Thanksgiving Day is a wonderful secular holiday in America, and absolutely worthy of celebration. We are fortunate to have it, but we are unfortunate that we now live in a time when, once Halloween ends, Christmas begins (at least in the marketplace). To get shoppers in the mood (and make more profits, I guess), many businesses begin selling Christmas items and start playing background “holiday” music on November 1st! “Black Friday,” that day that has always been a veritable orgy of shopping, has slowly creeped beyond itself, and has now taken over the entire week, spanning from the Monday before Thanksgiving, to the Wednesday after. Time to spend with family has all but vanished for those who work in the retail industry, with all the demands of extended shopping hours and significantly higher customer volume. We seem to be turning Thanksgiving, a holiday for celebrating our blessings, into a holiday that’s becoming all about greed and lust for the latest and greatest material things and the accumulation of whatever the advertisers can push on us.

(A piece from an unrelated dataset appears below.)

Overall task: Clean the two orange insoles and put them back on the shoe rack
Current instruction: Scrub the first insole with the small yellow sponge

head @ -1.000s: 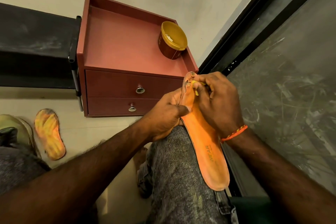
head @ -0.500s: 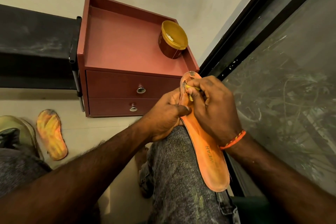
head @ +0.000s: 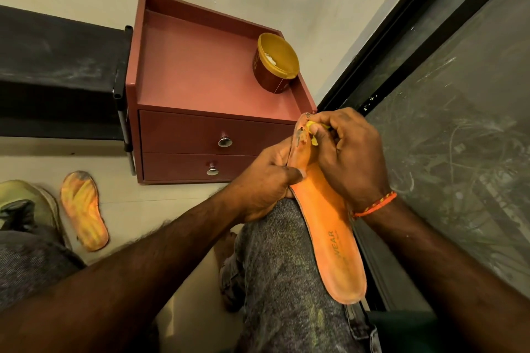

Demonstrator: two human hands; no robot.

Let’s take back Thanksgiving. On behalf of the Continental Congress of 1777, Samuel Adams wrote, “That at one Time and with one Voice, the good People may express the grateful Feelings of their Hearts, and consecrate themselves to the Service of their Divine Benefactor; and that, together with their sincere Acknowledgments and Offerings, they may join the penitent Confession of their manifold Sins, whereby they had forfeited every Favor; and their humble and earnest Supplication that it may please God through the Merits of Jesus Christ, mercifully to forgive and blot them out of Remembrance… and to prosper the Means of Religion, for the promotion and enlargement of that Kingdom, which consisteth “in Righteousness, Peace and Joy in the Holy Ghost.” (text from the “Frist National Proclamation of Thanksgiving, 1777) Twelve years later, President George Washington would make the First Presidential Declaration of Thanksgiving, also giving thanks to and acknowledging God for the many blessings received by his people. Thanksigivng was about acknowledging our sinfulness, seeking forgiveness, consecrating oneself to service, and being thankful to God for our countless blessings.

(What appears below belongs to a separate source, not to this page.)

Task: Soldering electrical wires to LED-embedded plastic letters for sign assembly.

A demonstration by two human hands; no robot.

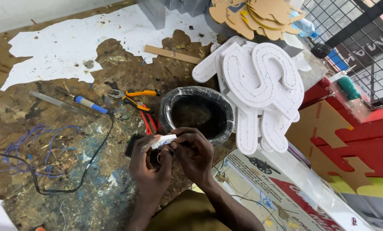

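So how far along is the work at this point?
Done: white sign letters lie stacked, dotted with small lights. In hand: left hand and right hand together hold a small white module. Left: the black cable coil looks wrapped; pliers lie idle.

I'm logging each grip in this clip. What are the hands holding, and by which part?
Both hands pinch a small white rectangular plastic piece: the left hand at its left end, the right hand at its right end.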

Let us take time to reflect on the incredible and innumerable blessings we have received from God. Let us reflect on those blessings in others, where God becomes manifestly present in our relationships founded in love. Father, give me a grateful heart. Make me sensitive to all I have received, the countless blessings of your love. Forgive me of my sins and shortcomings, and renew my life in you. Thank you for giving me, me, and may my life become a blessing for others. Amen.